In the end I found it somewhat of a mixed bag. There were loads of moments that reminded me of other films: the wealth and elitism of the Hunger Games, the periodic allowance/encouragement of revolutions from the Matrix films, and even a little of the Jorgmund Pipe from the Gone Away World by Nick Harkaway (I appreciate the source material for Snowpiercer may well predate these; I’m just going on the film). I also watched it during the Christmas period, so also couldn’t help, weirdly, comparing to The Polar Express!
There are some really cutting societal observations and comments going on here, and the final segment is pretty brutal when we learn why some of the young children from the tail-section are taken, and then inevitably compare to the plight of many children in the real world. Like you I was also really impressed by the performance of Chris Evans as Curtis, but I did feel that the death of Jamie Bell’s character removed some of the energy from the film. The use of the drug, constantly collected on the way, to create a bomb was an unexpected and nice touch.
For me the biggest flaw was that it simply wasn’t fantastical enough. The film setting and the train itself was all too close to real life. This meant that I was often left wondering how it would actually work. A larger extrapolation from real life would have meant these gaps would be too big to bridge and could then just be ignored (I don’t’ watch Star Wars wondering if any of it could feasibly happen). You mention the rail lines, and I agree, but also the journey through the train only takes them through rooms such as school rooms, party rooms, beauty rooms – where does anyone sleep or live? The battle with the “axe wielding heavies” takes place in an empty carriage – is there really surplus space to have an empty carriage simply for staging massacres? We also see a shoot-out across space caused by the curvature of the train going round a corner, but the preceding journey only showed them travelling through a handful of carriages – nowhere near enough to cause this separation. This is before we even get to population size, food, gene pool, and so forth. Its’ strange, because the film does allow unexplained, fantastical aspects such as the CW7 and the engine itself – I never once wondered what kind of engine it was.

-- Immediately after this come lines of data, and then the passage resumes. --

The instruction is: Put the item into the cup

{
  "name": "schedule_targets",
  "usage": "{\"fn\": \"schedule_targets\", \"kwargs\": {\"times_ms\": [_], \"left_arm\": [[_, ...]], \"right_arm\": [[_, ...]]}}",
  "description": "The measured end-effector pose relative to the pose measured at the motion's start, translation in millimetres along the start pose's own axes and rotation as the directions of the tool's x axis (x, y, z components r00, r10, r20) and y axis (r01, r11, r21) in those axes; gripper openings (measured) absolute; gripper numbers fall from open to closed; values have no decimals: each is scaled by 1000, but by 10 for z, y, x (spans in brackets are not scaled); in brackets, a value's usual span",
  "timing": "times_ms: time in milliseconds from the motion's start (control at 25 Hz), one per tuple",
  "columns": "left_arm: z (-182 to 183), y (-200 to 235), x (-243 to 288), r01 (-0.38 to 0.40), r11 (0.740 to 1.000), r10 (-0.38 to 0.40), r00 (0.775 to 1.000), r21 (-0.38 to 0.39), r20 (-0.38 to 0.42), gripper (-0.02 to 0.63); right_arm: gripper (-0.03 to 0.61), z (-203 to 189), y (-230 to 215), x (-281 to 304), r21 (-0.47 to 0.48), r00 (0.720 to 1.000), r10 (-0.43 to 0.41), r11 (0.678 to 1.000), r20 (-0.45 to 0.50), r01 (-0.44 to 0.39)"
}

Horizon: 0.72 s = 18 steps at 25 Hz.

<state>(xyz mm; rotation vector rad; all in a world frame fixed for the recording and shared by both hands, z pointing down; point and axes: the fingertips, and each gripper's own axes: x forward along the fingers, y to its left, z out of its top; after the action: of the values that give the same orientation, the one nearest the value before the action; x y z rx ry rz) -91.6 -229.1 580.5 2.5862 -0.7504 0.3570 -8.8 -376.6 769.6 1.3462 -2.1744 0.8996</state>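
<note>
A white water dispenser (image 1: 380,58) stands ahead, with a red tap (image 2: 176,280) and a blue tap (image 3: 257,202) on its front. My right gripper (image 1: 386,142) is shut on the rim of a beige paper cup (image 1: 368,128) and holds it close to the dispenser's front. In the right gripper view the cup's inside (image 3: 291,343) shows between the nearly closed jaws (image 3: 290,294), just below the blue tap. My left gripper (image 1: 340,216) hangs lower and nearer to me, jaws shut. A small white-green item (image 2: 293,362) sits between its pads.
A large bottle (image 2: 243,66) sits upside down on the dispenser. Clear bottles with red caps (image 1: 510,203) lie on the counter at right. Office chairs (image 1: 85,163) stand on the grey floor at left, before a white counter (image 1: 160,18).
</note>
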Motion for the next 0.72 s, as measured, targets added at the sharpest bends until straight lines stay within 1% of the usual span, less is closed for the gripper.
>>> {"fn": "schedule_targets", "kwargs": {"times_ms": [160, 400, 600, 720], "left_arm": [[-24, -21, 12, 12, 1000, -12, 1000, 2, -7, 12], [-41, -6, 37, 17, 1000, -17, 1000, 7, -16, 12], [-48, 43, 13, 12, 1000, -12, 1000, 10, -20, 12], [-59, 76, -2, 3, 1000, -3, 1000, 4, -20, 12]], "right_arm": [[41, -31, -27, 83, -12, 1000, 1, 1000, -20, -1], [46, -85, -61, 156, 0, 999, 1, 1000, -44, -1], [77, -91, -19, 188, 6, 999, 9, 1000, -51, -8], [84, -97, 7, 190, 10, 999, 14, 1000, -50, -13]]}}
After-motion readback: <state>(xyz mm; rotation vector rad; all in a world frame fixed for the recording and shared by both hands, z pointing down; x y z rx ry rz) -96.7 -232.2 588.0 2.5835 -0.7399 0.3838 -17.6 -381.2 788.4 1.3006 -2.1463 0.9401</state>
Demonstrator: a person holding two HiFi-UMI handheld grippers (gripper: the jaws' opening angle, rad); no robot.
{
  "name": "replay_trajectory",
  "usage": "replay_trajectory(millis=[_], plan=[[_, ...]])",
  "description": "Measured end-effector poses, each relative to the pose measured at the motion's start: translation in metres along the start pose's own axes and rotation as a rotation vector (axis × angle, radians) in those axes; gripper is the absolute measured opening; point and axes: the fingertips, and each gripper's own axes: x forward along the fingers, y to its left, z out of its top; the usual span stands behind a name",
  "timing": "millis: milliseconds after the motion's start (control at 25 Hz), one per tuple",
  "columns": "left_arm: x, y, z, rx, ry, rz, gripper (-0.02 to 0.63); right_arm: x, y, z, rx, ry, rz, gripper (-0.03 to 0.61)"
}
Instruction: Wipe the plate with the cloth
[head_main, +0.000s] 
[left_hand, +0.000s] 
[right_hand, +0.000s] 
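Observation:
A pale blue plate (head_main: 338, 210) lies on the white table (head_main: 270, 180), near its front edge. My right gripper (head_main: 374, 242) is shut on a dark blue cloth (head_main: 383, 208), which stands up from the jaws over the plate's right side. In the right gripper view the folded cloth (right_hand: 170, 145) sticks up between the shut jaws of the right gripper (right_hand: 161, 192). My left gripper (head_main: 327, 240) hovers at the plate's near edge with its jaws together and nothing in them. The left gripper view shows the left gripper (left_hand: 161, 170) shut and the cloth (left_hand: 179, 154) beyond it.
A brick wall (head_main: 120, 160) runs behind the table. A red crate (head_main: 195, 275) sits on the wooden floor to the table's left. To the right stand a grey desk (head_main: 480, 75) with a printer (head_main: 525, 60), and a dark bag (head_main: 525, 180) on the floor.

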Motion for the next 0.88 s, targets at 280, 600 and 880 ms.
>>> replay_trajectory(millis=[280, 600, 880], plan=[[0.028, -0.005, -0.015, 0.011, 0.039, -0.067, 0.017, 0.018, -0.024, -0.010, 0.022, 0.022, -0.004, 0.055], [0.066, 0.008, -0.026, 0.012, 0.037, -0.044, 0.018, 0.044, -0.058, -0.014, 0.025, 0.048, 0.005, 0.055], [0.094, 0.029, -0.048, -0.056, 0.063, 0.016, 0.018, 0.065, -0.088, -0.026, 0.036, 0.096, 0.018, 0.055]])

This all might sound too pedantic, and in most cases I would agree. We don’t need the answers to believe in the world we’re watching, but the world has to feel realistic within its own boundaries doesn’t it? A more fantastical world might have allowed me to enjoy this more. Still, its ambitious, does have some great moments, and the representation of society here seems really important to me – an aspirational film worth a watch.
Thanks again for the great review Mr G, and for making me watch a film I had no idea even existed.